▶ _What this task involves_: Return every line of the data exactly as it appears.

BEGIN Supplied material

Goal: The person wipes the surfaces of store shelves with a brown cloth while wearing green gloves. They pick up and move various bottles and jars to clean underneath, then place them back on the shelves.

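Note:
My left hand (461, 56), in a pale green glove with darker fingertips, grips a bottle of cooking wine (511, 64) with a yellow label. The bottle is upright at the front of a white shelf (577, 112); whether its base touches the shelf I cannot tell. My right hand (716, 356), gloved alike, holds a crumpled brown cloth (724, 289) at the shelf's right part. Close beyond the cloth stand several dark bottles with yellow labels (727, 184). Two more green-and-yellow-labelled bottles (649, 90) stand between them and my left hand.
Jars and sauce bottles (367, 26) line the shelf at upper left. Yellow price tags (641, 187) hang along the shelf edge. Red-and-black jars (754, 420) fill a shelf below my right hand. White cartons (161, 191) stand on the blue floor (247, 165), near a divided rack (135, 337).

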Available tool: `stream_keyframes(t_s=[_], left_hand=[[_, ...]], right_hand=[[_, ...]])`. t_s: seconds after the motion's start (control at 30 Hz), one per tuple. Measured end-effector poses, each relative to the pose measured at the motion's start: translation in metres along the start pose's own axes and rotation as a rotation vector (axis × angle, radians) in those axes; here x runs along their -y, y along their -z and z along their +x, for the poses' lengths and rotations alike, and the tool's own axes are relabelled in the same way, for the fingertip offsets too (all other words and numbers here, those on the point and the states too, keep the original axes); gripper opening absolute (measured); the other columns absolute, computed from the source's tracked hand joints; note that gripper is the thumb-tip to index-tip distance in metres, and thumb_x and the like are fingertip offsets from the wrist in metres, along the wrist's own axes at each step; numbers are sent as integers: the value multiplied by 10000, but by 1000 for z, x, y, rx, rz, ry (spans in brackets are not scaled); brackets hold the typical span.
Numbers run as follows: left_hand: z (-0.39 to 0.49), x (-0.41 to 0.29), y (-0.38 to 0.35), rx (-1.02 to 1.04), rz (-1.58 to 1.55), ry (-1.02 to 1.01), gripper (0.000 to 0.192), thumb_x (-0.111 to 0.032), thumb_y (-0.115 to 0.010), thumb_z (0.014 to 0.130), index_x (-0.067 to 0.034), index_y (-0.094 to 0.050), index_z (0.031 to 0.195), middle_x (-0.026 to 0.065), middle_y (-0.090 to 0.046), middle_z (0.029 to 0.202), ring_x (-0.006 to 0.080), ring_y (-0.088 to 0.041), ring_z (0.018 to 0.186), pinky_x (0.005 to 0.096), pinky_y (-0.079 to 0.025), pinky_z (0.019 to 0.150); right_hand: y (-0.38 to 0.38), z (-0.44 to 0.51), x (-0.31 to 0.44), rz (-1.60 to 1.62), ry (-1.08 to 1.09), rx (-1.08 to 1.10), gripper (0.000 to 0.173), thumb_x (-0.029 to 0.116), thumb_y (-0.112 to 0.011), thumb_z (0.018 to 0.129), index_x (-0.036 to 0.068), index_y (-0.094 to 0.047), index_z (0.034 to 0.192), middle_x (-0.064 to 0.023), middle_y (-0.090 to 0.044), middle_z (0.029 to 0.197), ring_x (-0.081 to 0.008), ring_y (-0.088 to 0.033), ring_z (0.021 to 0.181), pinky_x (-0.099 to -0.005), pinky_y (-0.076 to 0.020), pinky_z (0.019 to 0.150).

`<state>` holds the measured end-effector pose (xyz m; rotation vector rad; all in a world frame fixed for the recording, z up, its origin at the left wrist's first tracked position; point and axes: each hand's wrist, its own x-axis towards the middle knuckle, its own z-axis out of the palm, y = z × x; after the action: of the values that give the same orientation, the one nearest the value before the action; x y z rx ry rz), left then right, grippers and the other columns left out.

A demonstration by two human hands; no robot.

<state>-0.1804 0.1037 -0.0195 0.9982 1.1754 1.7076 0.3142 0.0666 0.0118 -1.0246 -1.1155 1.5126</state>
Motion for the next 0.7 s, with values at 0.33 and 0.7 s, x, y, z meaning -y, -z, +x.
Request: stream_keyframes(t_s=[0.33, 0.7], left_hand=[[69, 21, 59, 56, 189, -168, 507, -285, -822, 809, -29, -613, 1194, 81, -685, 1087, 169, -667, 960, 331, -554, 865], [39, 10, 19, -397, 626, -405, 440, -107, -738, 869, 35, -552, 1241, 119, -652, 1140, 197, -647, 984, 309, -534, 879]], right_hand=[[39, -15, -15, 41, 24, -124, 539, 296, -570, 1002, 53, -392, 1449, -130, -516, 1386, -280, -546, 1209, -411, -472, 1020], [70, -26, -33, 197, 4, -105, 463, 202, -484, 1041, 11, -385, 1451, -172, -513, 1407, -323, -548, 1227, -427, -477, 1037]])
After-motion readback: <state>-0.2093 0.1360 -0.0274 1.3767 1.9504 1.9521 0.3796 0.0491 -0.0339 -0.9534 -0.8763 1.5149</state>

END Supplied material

▶ _Answer section_:
Goal: The person wipes the surfaces of store shelves with a brown cloth while wearing green gloves. They pick up and move various bottles and jars to clean underneath, then place them back on the shelves.

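Note:
My left hand (461, 56), in a pale green glove with darker fingertips, grips a bottle of cooking wine (511, 64) with a yellow label. The bottle is upright at the front of a white shelf (577, 112); whether its base touches the shelf I cannot tell. My right hand (716, 356), gloved alike, holds a crumpled brown cloth (724, 289) at the shelf's right part. Close beyond the cloth stand several dark bottles with yellow labels (727, 184). Two more green-and-yellow-labelled bottles (649, 90) stand between them and my left hand.
Jars and sauce bottles (367, 26) line the shelf at upper left. Yellow price tags (641, 187) hang along the shelf edge. Red-and-black jars (754, 420) fill a shelf below my right hand. White cartons (161, 191) stand on the blue floor (247, 165), near a divided rack (135, 337).
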
Available tool: `stream_keyframes(t_s=[_], left_hand=[[_, ...]], right_hand=[[_, ...]])`. t_s: seconds after the motion's start (control at 30 Hz), one per tuple. Measured end-effector poses, each relative to the pose measured at the motion's start: translation in metres along the start pose's own axes and rotation as a rotation vector (axis × angle, radians) in those axes; here x runs along their -y, y along their -z and z along their +x, for the poses' lengths and rotations alike, and the tool's own axes are relabelled in the same way, for the fingertip offsets too (all other words and numbers here, those on the point and the states too, keep the original axes); gripper opening absolute (measured); the other columns absolute, computed from the source's tracked hand joints; note that gripper is the thumb-tip to index-tip distance in metres, and thumb_x and the like are fingertip offsets from the wrist in metres, along the wrist's own axes at each step; numbers are sent as integers: the value multiplied by 10000, but by 1000 for z, x, y, rx, rz, ry (spans in brackets are not scaled); brackets hold the typical span.
Numbers run as follows: left_hand: z (-0.39 to 0.49), x (-0.41 to 0.29), y (-0.38 to 0.35), rx (-1.02 to 1.04), rz (-1.58 to 1.55), ry (-1.02 to 1.01), gripper (0.000 to 0.192), thumb_x (-0.111 to 0.032), thumb_y (-0.115 to 0.010), thumb_z (0.014 to 0.130), index_x (-0.067 to 0.034), index_y (-0.094 to 0.050), index_z (0.031 to 0.195), middle_x (-0.026 to 0.065), middle_y (-0.090 to 0.046), middle_z (0.029 to 0.202), ring_x (-0.006 to 0.080), ring_y (-0.088 to 0.041), ring_z (0.018 to 0.186), pinky_x (0.005 to 0.096), pinky_y (-0.079 to 0.025), pinky_z (0.019 to 0.150); right_hand: y (-0.38 to 0.38), z (-0.44 to 0.51), x (-0.31 to 0.44), rz (-1.60 to 1.62), ry (-1.08 to 1.09), rx (-1.08 to 1.10), gripper (0.000 to 0.173), thumb_x (-0.029 to 0.116), thumb_y (-0.112 to 0.011), thumb_z (0.018 to 0.129), index_x (-0.036 to 0.068), index_y (-0.094 to 0.047), index_z (0.034 to 0.192), middle_x (-0.064 to 0.023), middle_y (-0.090 to 0.044), middle_z (0.029 to 0.197), ring_x (-0.081 to 0.008), ring_y (-0.088 to 0.033), ring_z (0.021 to 0.181), pinky_x (-0.099 to -0.005), pinky_y (-0.076 to 0.020), pinky_z (0.019 to 0.150).

`<state>` holds the measured end-effector pose (xyz m; rotation vector rad; all in a world frame fixed for the recording, z up, its origin at the left wrist's first tracked position; point and axes: each hand's wrist, its own x-axis towards the middle knuckle, its own z-axis out of the palm, y = z × x; after the action: of the values that give the same orientation, the one nearest the value before the action; x y z rx ry rz), left then right, grippers and the other columns left out.

A demonstration by two human hands; no robot.

<state>-0.1804 0.1037 -0.0195 0.9982 1.1754 1.7076 0.3142 0.0666 0.0118 -1.0246 -1.1155 1.5126</state>
Motion for the next 0.7 s, with values at 0.33 and 0.7 s, x, y, z meaning -y, -z, +x.
Request: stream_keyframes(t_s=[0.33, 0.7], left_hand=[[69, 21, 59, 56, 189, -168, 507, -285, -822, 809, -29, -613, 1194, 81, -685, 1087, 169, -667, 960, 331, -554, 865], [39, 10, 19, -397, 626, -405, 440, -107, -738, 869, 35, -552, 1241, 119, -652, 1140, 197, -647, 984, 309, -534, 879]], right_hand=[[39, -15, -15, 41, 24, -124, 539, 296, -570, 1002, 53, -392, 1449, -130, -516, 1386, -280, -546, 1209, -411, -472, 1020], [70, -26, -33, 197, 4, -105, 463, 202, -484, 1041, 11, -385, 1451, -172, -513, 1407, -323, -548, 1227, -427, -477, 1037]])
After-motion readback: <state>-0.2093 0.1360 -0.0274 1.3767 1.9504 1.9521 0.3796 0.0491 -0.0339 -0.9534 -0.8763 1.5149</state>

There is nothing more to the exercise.